Installed: 4/10/2025
About the Mural: This mosaic mural in Harlem offers a window into the boreal forest—the massive biome that offers critical habitat for birds and essential resources for life on this planet. Stretching across 1.5 billion acres at the top of the continent, the North American boreal is sometimes referred to as the “bird nursery” of the continent, the nesting ground where hundreds of species start their lives; each year after nesting season, up to 5 billion birds fan out from the region across the hemisphere. “It’s just a forest with no comparison on Earth,” says artist Susan Stair.
The boreal contains a range of landscapes that different species depend on, a diversity that Stair highlights through four different habitats in this mural: scrub, wetlands, waterways, and forest. Stair carefully pieced together these 14 birds and their environments using a range of materials—hand-poured glass pieces, mirrored bathroom tiles, gold leaf, clay impressions from trees and plants. She tried to capture the individuality of each bird in the hopes that her neighbors could get to know them better. “They’re not generalities. They are specific,” Stair says. “And each one is spectacular.”
Stair calls the piece a guerilla mosaic, a style she’s created of applying her colorful pieces to light, weatherproof panels so they can be easily installed and moved around in public spaces. She’s previously used the technique to highlight the issue of climate change in public parks across the city. Now, she hopes to inspire conservation for the boreal forest, whose vital habitat and massive stores of carbon are threatened by industrial logging and mining. “You only save what you love,” Stair says, which means “we have to all start loving that forest a great deal.”
About the Birds: The mural offers snapshots of four varied landscapes in the boreal and the birds that rely on them. All of them face risks from a changing climate, which is already transforming the boreal with shorter winters, thawing permafrost, and increasing wildfires.
The first panel (far left) depicts species that nest in scrub habitat, the semi-open areas of shrubs and thickets along the tundra. These include the Harris’s Sparrow, Orange-crowned Warbler, and Alder Flycatcher, which peek out from their tiled perches. The Northern Shrike, a tough predator that soars above the scene in its striking black-and-white plumage, could lose up to 93 percent of its summer range—nearly all of it in the boreal—if warming continues at its current pace, according to Audubon’s Survival By Degrees report.

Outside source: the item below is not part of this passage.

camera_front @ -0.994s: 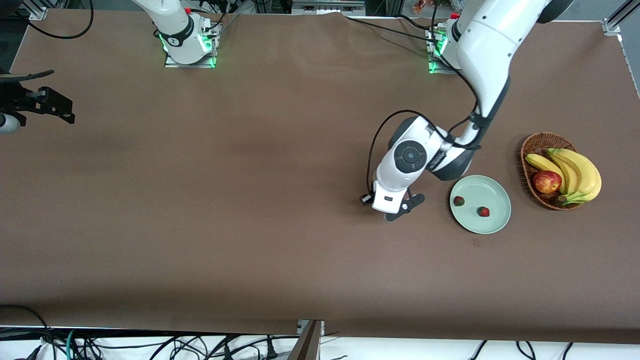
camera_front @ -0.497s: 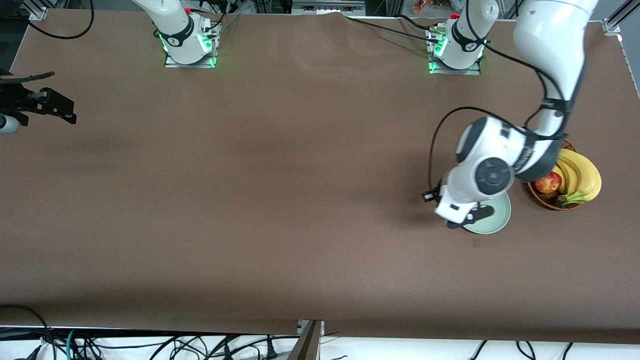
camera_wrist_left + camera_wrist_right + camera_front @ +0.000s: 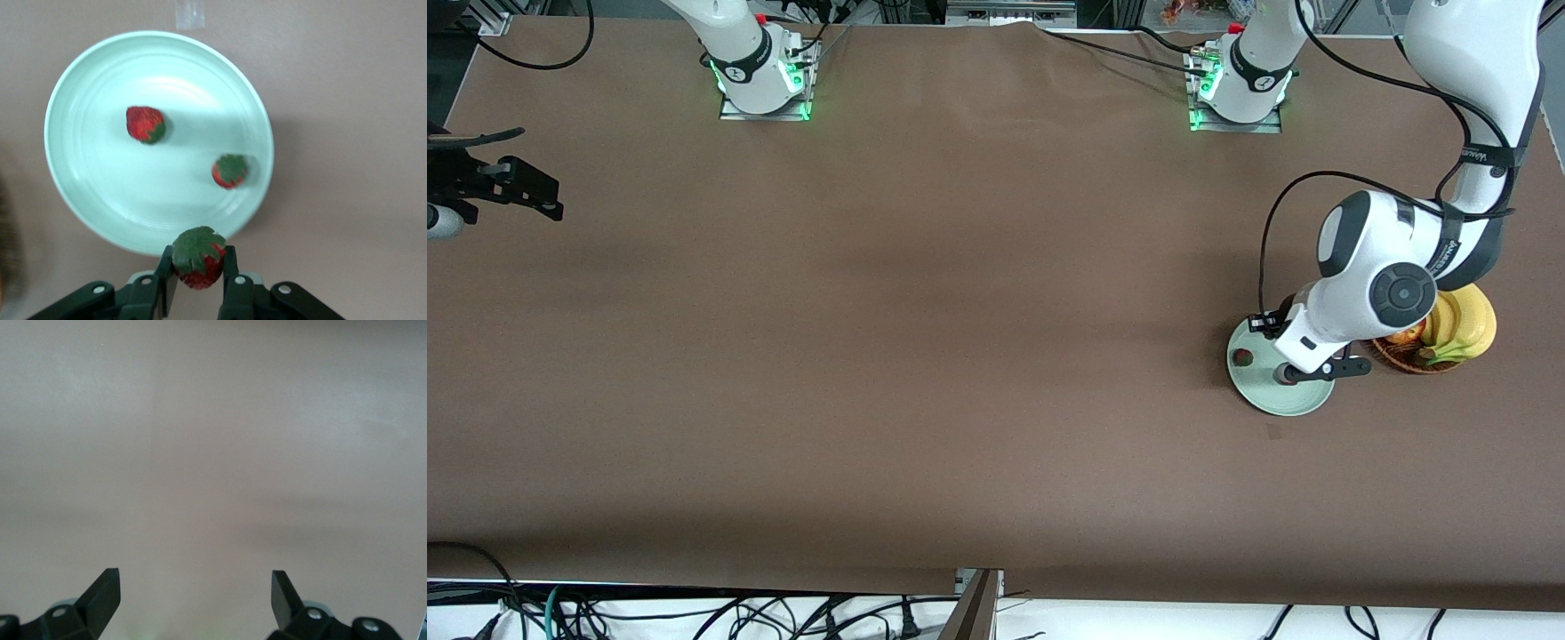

The North American boreal is home to the world’s largest source of unfrozen freshwater. That includes a quarter of the world’s remaining wetlands, and in the next panel, Stair features birds that depend on this important network: Greater Yellowlegs, LeConte’s Sparrow, and Yellow Rail—a secretive marsh dweller whose populations have already declined from habitat loss. Larger water bodies in the boreal include rivers and more than 1.5 million lakes, the ecosystems depicted in Stair’s third panel. Among the birds that rely on these: the colorful Barrow’s Goldeneye and Harlequin Duck, along with the striking Whooping Crane. After being brought back from near extinction, the only self-sustaining population of Whooping Cranes flies 2,500 miles to breed in the boreal.
The final mosaic scene focuses on the forest, home to small yet hardy species like the White-winged Crossbill, Boreal Chickadee, and Canada Jay, as well as the powerful Northern Hawk Owl, which hovers above the treetops. All of these species are projected to lose most of their summer range if climate change keeps up its pace—but limiting warming to 1.5 degrees Celsius would allow them to stay on the majority of that habitat. The boreal itself could play a major role in slowing that warming: The ecosystem stores enormous amounts of carbon in its soils, peatlands, and trees, which make up the largest stretch of intact forest left on the planet. So protecting the landscape from industrial activity, and keeping that carbon out of the atmosphere, is one way to address climate change.
About the Artist: Susan Stair grew up in a suburb of Philadelphia and spent much of her childhood among the half-acre of trees on her family’s land. “If I was upset, I would go into trees,” Stair says. “They have a presence.” Stair studied printmaking at the University of Delaware and lived in Asia for years, exhibiting her works in the Philippines, Hong Kong, and Japan before making her way to New York City. Today, she lives and works in Harlem, where she continues to infuse her mixed-media works with her love of nature and enthusiasm for learning about the environment. “I am basically art by background, but a definite science nerd,” she says.
Stair is still particularly drawn to trees, and one of her signature methods involves creating large-scale impressions of trees by rolling large pieces of clay onto their bark. She’s used her public art pieces, including several produced for New York City parks and schools, to highlight the urgent challenges of climate change and the importance of protecting forest ecosystems. “Setting the Stage for Climate Change,” an installation in Morningside Park, used melted laundry bottles and repurposed wood to create a tableau of industrial pollution and natural landscapes. “Roots on Fire,” in Marcus Garvey Park, drew parallels between Harlem’s multicultural tapestry and the root network that connects trees in the forest. Stair hopes her work can highlight the importance of protecting ecosystems for their sake and for ours, since nature offers essential solutions for pollution and climate change. “We have so much power here in the natural systems,” she says. “I want people to really understand that.”